### INSTRUCTIONS TO FOLLOW
Among the entries below, find the lines with "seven" and copy them.

### EXCERPTED DATA
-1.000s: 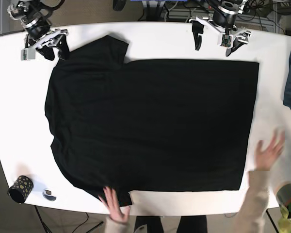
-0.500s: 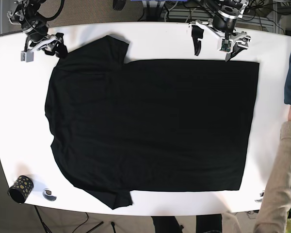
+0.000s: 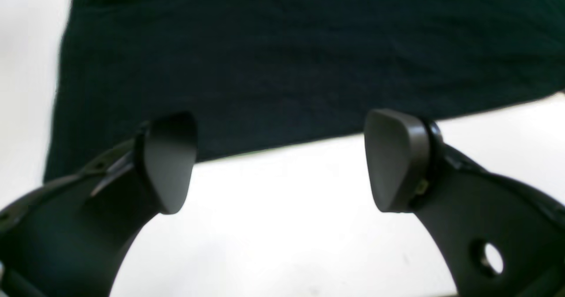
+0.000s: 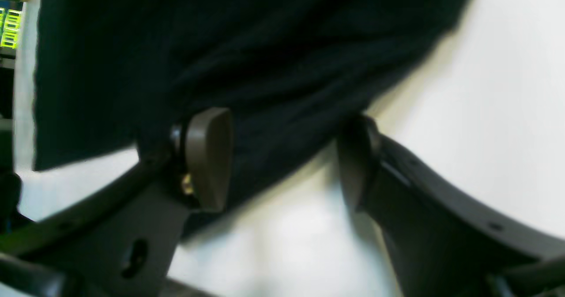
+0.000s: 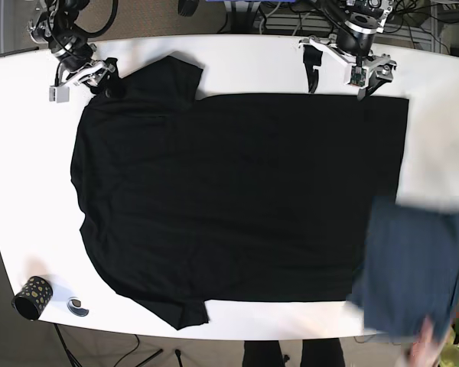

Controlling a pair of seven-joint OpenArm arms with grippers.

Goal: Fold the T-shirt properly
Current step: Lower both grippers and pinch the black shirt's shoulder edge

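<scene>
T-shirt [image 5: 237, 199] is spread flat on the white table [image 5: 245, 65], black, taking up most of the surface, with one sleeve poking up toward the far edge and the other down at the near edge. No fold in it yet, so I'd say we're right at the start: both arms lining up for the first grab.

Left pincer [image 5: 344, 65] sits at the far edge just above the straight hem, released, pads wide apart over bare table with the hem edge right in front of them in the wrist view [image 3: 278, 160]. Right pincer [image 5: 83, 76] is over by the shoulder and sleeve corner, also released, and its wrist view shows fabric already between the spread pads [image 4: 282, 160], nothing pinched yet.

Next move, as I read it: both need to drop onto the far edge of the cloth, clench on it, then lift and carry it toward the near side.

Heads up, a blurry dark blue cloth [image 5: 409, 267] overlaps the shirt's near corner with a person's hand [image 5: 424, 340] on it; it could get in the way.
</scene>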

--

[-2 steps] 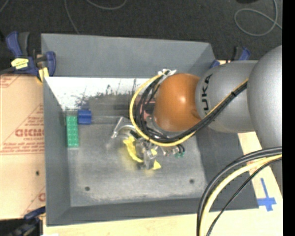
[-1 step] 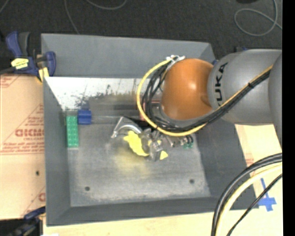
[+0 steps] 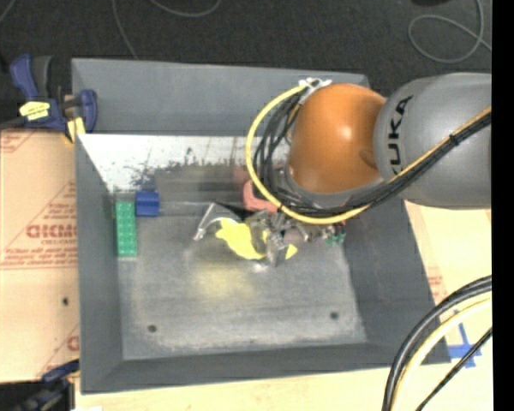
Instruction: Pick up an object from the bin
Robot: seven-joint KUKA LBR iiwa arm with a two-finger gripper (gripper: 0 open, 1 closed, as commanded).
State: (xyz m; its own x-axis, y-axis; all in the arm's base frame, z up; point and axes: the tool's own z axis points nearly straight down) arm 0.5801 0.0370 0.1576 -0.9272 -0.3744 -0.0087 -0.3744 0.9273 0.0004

### TASK RESULT
Controlling a pair of seven-joint OpenArm arms with grippers.
Robot: seven-joint KUKA LBR iiwa arm with a two-finger gripper (gripper: 0 open, 1 closed, as commanded).

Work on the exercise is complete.